The venue was the luxurious Head Office Annex of the bank in Lagos.
Kongi, as Prof. Soyinka is fondly called by a cross section of the culture community, arrived in style in company with Abubakar Suleiman, Chief Executive Officer; Yemi Odubiyi, Executive Director; Mr. Emmanuel Emefienim, Executive Director, all of Sterling Bank. They were his host at the maiden edition of the Sterling Leadership Series which was aptly themed – ‘Corporate – Culture Intersection’.
In his welcome remark, Suleiman described the literary giant as a living legend whose large body of work is positively influencing people on the continent and across the globe.

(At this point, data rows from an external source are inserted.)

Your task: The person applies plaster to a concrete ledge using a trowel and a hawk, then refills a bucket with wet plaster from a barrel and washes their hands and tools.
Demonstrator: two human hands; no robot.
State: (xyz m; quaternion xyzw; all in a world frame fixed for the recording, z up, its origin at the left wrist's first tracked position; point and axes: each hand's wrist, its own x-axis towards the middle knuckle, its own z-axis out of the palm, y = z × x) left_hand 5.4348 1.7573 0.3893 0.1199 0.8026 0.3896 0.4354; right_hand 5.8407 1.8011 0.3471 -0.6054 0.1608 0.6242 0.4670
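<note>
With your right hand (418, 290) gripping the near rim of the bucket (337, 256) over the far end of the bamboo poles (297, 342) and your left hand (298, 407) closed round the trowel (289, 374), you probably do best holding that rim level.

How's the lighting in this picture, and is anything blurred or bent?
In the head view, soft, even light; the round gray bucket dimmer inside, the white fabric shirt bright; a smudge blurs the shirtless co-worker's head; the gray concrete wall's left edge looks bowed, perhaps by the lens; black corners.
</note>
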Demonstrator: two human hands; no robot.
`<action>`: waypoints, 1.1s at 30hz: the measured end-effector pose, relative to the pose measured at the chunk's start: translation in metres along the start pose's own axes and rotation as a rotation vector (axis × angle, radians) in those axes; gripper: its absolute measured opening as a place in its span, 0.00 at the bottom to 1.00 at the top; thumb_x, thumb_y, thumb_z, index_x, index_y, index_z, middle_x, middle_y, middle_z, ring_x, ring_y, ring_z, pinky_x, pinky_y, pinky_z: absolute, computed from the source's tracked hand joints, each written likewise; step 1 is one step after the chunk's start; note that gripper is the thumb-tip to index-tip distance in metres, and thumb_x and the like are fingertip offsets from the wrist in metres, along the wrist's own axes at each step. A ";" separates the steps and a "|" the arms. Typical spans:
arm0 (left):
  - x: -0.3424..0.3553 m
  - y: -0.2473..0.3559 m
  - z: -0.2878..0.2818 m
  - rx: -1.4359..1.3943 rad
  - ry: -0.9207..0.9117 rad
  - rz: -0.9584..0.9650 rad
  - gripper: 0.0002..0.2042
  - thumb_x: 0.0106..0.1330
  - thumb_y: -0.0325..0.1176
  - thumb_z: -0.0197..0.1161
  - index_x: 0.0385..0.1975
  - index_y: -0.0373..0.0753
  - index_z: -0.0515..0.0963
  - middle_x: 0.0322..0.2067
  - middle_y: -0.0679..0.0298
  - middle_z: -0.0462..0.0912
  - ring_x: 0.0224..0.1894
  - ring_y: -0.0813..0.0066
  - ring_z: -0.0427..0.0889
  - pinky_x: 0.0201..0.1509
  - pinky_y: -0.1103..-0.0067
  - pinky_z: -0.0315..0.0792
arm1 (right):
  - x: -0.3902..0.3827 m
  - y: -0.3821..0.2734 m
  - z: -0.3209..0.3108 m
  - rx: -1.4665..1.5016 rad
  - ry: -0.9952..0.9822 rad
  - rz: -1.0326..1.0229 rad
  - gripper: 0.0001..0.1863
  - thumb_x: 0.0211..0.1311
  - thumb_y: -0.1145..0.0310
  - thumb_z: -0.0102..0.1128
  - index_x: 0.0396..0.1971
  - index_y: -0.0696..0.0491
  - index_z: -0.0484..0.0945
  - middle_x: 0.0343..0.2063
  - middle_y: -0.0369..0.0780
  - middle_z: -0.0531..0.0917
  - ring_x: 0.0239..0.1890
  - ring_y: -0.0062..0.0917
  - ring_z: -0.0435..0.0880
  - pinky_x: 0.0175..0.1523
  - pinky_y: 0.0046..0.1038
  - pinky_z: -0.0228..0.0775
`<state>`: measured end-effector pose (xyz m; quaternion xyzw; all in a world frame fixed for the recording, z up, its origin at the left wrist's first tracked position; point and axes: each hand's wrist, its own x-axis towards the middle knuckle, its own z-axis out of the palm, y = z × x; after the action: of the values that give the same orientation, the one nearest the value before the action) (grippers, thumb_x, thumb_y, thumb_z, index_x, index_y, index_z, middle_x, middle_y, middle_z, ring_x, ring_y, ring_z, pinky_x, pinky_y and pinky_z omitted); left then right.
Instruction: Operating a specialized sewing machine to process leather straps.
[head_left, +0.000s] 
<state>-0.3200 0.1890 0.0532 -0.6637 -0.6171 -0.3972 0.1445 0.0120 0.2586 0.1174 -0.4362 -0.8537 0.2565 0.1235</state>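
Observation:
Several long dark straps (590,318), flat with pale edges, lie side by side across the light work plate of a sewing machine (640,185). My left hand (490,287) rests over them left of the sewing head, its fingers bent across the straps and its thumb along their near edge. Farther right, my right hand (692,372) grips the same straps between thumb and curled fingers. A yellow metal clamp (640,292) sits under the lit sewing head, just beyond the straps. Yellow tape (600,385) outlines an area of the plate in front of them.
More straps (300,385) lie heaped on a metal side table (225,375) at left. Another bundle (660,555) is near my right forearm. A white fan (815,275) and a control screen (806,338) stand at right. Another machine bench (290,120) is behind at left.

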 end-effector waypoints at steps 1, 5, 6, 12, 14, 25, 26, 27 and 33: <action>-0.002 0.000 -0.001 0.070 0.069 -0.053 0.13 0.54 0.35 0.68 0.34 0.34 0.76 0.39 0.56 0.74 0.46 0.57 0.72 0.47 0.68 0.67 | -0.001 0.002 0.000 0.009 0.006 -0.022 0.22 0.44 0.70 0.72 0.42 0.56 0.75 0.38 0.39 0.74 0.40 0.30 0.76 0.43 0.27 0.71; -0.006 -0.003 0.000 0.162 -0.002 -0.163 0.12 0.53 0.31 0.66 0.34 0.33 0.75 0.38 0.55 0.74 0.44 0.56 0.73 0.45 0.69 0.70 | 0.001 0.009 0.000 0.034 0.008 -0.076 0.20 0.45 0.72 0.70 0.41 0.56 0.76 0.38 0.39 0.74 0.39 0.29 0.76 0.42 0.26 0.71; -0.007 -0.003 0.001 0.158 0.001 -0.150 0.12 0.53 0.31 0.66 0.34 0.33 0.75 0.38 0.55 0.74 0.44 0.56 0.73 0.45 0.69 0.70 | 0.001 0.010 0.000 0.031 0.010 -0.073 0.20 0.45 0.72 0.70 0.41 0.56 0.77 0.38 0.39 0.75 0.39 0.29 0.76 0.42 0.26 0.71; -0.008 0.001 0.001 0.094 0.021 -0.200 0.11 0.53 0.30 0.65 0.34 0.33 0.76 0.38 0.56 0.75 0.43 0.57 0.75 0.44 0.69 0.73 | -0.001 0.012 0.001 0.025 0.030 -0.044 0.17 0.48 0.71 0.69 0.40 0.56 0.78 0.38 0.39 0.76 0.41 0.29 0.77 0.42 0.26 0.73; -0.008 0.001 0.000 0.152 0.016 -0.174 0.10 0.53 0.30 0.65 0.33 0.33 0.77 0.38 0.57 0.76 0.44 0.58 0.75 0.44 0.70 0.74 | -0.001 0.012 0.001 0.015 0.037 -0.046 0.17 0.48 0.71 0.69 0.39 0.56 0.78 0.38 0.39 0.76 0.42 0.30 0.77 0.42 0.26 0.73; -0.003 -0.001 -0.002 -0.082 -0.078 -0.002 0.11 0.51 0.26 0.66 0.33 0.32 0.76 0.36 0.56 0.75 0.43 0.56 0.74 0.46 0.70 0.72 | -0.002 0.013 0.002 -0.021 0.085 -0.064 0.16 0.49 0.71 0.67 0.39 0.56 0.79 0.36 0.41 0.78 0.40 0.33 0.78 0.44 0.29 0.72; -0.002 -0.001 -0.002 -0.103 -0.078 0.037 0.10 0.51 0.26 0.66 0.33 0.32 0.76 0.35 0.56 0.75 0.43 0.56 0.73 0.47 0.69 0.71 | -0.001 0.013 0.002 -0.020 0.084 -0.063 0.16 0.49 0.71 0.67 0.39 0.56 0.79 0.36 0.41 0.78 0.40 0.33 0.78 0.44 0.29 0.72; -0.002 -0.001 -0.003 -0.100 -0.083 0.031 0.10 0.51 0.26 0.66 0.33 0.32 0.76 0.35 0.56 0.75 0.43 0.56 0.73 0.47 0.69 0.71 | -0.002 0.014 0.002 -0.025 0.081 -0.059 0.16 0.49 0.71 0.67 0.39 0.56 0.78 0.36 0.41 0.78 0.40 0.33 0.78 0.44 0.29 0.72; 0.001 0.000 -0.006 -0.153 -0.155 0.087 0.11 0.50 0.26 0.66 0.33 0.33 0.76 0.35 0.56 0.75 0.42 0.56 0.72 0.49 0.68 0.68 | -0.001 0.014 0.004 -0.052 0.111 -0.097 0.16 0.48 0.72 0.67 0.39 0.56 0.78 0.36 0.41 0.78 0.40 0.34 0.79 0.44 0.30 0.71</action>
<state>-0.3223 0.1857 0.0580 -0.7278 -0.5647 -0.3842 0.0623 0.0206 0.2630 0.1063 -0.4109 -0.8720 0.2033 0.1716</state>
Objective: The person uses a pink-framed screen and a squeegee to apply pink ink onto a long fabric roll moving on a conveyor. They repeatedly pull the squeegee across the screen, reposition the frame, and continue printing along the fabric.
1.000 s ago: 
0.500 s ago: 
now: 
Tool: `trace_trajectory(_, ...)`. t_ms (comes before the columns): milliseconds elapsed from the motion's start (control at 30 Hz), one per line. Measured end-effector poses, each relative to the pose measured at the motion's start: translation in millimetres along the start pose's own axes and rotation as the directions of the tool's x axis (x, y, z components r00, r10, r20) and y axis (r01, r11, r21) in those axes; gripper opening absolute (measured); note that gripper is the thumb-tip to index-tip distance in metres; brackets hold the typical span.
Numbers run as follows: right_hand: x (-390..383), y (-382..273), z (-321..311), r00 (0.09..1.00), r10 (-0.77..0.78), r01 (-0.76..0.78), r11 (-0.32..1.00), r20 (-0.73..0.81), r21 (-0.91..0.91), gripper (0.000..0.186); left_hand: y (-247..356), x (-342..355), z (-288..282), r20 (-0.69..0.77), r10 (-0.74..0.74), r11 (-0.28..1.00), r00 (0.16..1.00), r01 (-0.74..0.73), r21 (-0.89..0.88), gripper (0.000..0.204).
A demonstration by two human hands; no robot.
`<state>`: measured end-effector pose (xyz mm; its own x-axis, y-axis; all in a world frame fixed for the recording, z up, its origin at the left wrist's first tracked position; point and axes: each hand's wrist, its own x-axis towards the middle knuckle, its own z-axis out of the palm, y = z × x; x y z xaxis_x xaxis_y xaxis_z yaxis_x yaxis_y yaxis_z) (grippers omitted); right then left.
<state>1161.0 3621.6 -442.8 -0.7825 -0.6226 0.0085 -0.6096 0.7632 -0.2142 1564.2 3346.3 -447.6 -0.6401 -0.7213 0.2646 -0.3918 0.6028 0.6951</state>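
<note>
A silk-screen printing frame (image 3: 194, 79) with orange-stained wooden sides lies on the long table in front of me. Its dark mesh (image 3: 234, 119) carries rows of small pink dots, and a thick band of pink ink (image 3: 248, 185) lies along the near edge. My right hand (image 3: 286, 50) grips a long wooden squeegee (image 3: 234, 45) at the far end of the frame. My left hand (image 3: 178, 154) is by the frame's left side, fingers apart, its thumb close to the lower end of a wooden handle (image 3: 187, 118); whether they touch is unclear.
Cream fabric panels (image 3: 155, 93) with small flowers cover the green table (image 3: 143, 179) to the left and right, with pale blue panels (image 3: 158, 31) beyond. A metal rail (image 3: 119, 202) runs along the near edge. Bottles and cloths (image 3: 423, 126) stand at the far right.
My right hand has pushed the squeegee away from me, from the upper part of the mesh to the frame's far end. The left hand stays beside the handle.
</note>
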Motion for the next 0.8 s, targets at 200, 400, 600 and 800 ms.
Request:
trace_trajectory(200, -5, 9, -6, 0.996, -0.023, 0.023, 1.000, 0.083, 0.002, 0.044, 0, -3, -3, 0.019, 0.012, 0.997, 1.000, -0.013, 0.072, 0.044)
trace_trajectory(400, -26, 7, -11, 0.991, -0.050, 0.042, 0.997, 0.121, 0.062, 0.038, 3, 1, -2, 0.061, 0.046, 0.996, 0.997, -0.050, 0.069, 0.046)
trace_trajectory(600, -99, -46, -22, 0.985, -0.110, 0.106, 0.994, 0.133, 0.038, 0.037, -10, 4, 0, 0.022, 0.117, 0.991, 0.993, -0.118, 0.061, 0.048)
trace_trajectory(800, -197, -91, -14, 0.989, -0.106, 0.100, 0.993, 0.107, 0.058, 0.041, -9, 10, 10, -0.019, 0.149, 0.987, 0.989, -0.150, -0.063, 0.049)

He disclosed that one of the works of Professor Wole Soyinka that helped to shape his life as a youth is a little publication entitled: The Credo of Being and Nothingness. He said the book had a profound effect on his thinking and changed his perception about life.
Although he needs no introduction, Professor Wole Soyinka was introduced by poet, author and publisher, Ms. Lola Shoneyin who handed over proceedings to Mr. Odubiyi. It was a question and answer session anchored by the Executive Director, Corporate and Investment Banking.
The highly engaging conversations between the two crisscrossed leadership, building strong institutions, racism, migration and arts with answers laced with double entendre drawn from complex bodies of knowledge.
Professor Wole Soyinka’s expansive responses delivered in true oracular fashion deconstructed the current knotty issues of migration, particularly the death of thousands of migrants on the Mediterranean Sea, the indifference of some developed countries to the plight of migrants, mass burial, loss of identity and hopelessness of majority of young people as well as the on-going xenophobia in South Africa.
In a response to a provocative question leadership and future of Nigeria, he subtly berated the younger generation for lethargy and connivance with the old brigade to shut themselves out of leadership.